-- Data follows --

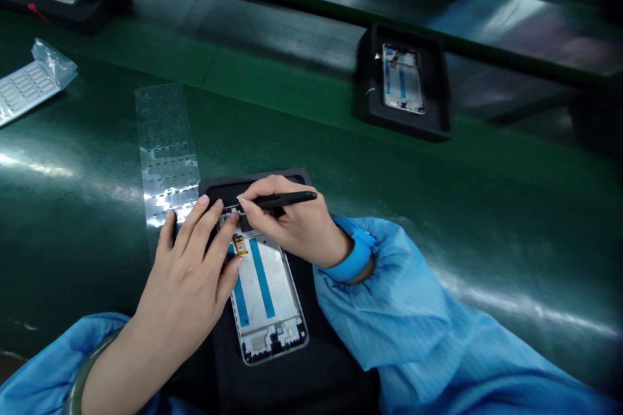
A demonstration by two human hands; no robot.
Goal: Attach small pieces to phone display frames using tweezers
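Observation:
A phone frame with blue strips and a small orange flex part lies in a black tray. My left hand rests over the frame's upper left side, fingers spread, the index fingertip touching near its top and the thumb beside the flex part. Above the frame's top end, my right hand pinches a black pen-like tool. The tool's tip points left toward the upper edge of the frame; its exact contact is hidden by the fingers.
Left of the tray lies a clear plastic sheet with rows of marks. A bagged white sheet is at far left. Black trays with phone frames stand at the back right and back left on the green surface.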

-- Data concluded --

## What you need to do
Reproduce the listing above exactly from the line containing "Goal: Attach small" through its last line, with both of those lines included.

## Exercise result
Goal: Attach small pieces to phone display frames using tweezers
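Observation:
A phone frame with blue strips and a small orange flex part lies in a black tray. My left hand rests over the frame's upper left side, fingers spread, the index fingertip touching near its top and the thumb beside the flex part. Above the frame's top end, my right hand pinches a black pen-like tool. The tool's tip points left toward the upper edge of the frame; its exact contact is hidden by the fingers.
Left of the tray lies a clear plastic sheet with rows of marks. A bagged white sheet is at far left. Black trays with phone frames stand at the back right and back left on the green surface.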

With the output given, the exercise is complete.